As you work through the listing below, copy each line exactly and drop the images.

Given data:
==================================================

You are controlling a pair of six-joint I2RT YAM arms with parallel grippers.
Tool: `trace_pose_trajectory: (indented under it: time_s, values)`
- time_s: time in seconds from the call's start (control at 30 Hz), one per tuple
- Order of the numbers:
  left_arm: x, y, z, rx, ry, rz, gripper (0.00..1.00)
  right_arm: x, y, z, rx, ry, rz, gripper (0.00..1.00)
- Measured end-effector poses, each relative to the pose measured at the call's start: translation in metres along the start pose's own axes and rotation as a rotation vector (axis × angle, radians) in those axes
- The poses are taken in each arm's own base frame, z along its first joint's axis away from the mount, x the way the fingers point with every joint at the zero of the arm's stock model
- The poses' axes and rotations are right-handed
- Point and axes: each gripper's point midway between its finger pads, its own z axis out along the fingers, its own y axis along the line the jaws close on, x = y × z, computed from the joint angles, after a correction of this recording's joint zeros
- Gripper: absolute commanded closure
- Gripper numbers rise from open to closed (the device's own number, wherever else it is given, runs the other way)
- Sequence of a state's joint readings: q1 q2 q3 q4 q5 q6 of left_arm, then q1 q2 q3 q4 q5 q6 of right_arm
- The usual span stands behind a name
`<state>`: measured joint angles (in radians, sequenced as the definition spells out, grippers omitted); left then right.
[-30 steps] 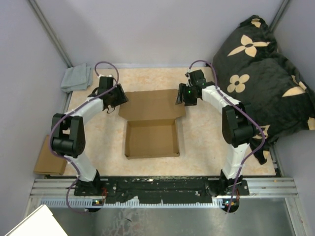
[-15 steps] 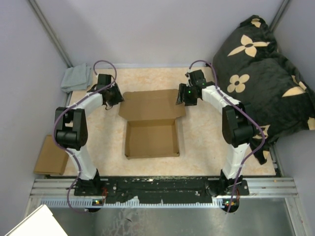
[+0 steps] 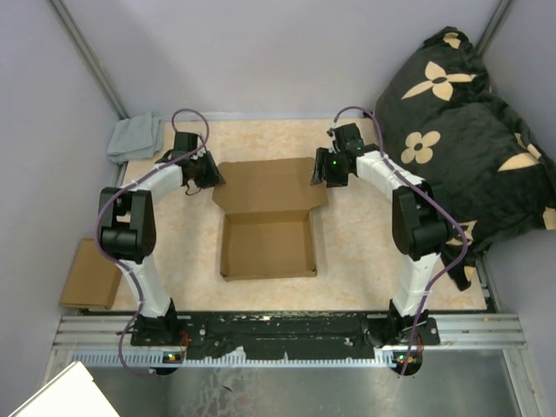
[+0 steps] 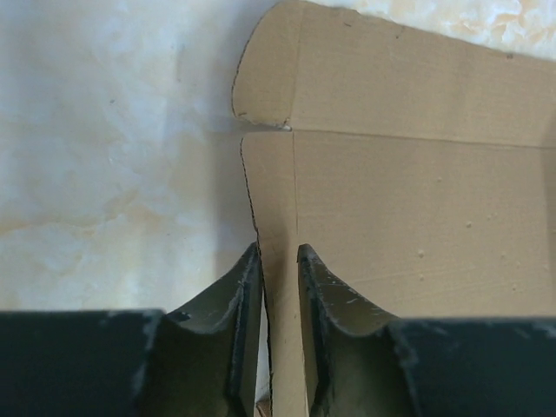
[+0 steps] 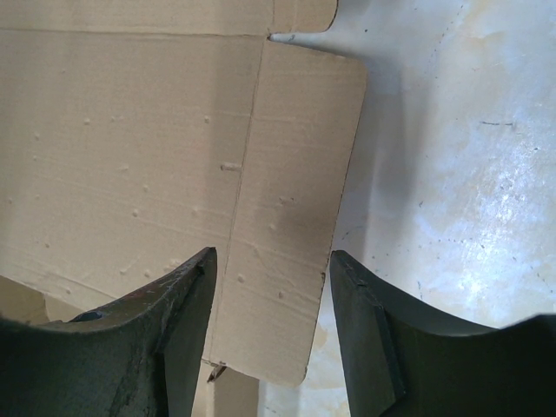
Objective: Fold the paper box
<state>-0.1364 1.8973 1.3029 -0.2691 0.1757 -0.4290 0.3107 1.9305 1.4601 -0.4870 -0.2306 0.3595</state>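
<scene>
The paper box (image 3: 268, 243) lies in the middle of the table, its tray open and its lid panel (image 3: 271, 184) flat behind it. My left gripper (image 3: 208, 171) is at the lid's left side flap (image 4: 271, 187). Its jaws stand close together with that flap between them (image 4: 279, 261). The left finger touches the flap's outer edge and the right finger sits on the crease. My right gripper (image 3: 323, 169) is open, its jaws straddling the lid's right side flap (image 5: 291, 191) without touching it (image 5: 271, 265).
A grey cloth (image 3: 135, 137) lies at the back left corner. A smaller brown cardboard piece (image 3: 89, 274) lies off the table's left edge. A black flowered cushion (image 3: 460, 130) fills the right side. The arm bases stand on the rail (image 3: 278, 328) at the near edge.
My left gripper has moved right onto the lid's left flap, and the flap's edge has shifted slightly inward. The right arm and the box's tray have not moved.
</scene>
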Motion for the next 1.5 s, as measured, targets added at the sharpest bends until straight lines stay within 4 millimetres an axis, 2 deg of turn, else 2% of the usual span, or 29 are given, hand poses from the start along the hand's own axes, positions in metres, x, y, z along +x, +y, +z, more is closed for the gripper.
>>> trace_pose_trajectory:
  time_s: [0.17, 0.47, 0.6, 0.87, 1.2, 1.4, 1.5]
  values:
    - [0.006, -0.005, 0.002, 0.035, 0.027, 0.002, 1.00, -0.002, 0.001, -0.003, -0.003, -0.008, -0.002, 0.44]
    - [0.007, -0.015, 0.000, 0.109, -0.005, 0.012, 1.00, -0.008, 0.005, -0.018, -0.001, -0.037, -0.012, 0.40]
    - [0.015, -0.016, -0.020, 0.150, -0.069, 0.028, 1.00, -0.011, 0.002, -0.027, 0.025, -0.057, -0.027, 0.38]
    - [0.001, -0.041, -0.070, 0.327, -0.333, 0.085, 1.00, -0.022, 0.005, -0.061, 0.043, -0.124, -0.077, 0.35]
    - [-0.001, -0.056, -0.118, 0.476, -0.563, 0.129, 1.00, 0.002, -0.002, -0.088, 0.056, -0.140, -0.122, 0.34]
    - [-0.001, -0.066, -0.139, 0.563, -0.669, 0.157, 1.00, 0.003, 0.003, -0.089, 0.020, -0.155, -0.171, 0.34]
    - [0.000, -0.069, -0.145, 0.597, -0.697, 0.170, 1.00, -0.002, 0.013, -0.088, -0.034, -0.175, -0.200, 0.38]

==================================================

Result of this exercise:
You are controlling a pair of six-joint I2RT YAM arms with parallel grippers.
Tool: `trace_pose_trajectory: (indented under it: time_s, values)`
- time_s: time in seconds from the call's start (control at 30 Hz), one per tuple
- Order of the numbers:
  left_arm: x, y, z, rx, ry, rz, gripper (0.00..1.00)
  right_arm: x, y, z, rx, ry, rz, gripper (0.00..1.00)
- Measured end-effector poses, each relative to the pose measured at the call's start: translation in metres along the start pose's own axes and rotation as a rotation vector (axis × angle, radians) in those axes
- The poses are taken in each arm's own base frame, z along its first joint's axis away from the mount, x the way the fingers point with every joint at the zero of the arm's stock model
- The poses' axes and rotations are right-handed
- Point and axes: each gripper's point midway between its finger pads, its own z axis out along the fingers, its own y axis along the line the jaws close on, x = y × z, computed from the joint angles, after a correction of this recording's joint zeros
- Gripper: absolute commanded closure
- Gripper numbers rise from open to closed (the device's own number, wherever else it is given, runs the other way)
- Sequence of a state's joint readings: q1 q2 q3 q4 q5 q6 of left_arm, then q1 q2 q3 q4 q5 q6 of right_arm
- The usual span stands behind a name
`<state>`: measured joint angles (in radians, sequenced as the definition spells out, grippers omitted); left then right.
[-30 steps] 
[-15 steps] 
[+0 steps] 
[+0 steps] 
[+0 steps] 
Objective: Fold the paper box
<state>-0.1364 1.8973 1.3029 -0.2691 0.1757 -0.4290 0.3107 1.9305 1.4601 -0.4870 -0.2306 0.3595</state>
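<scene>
The paper box (image 3: 268, 243) lies in the middle of the table, its tray open and its lid panel (image 3: 271, 184) flat behind it. My left gripper (image 3: 208, 171) is at the lid's left side flap (image 4: 271, 187). Its jaws stand close together with that flap between them (image 4: 279, 261). The left finger touches the flap's outer edge and the right finger sits on the crease. My right gripper (image 3: 323, 169) is open, its jaws straddling the lid's right side flap (image 5: 291, 191) without touching it (image 5: 271, 265).
A grey cloth (image 3: 135, 137) lies at the back left corner. A smaller brown cardboard piece (image 3: 89, 274) lies off the table's left edge. A black flowered cushion (image 3: 460, 130) fills the right side. The arm bases stand on the rail (image 3: 278, 328) at the near edge.
My left gripper has moved right onto the lid's left flap, and the flap's edge has shifted slightly inward. The right arm and the box's tray have not moved.
</scene>
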Motion for the next 1.5 s, as measured, targets added at the sharpest bends until straight lines stay within 4 millimetres an axis, 2 deg of turn, else 2% of the usual span, or 29 are given, hand poses from the start along the hand's own axes, positions in metres, x, y, z along +x, +y, +z, more is closed for the gripper.
>>> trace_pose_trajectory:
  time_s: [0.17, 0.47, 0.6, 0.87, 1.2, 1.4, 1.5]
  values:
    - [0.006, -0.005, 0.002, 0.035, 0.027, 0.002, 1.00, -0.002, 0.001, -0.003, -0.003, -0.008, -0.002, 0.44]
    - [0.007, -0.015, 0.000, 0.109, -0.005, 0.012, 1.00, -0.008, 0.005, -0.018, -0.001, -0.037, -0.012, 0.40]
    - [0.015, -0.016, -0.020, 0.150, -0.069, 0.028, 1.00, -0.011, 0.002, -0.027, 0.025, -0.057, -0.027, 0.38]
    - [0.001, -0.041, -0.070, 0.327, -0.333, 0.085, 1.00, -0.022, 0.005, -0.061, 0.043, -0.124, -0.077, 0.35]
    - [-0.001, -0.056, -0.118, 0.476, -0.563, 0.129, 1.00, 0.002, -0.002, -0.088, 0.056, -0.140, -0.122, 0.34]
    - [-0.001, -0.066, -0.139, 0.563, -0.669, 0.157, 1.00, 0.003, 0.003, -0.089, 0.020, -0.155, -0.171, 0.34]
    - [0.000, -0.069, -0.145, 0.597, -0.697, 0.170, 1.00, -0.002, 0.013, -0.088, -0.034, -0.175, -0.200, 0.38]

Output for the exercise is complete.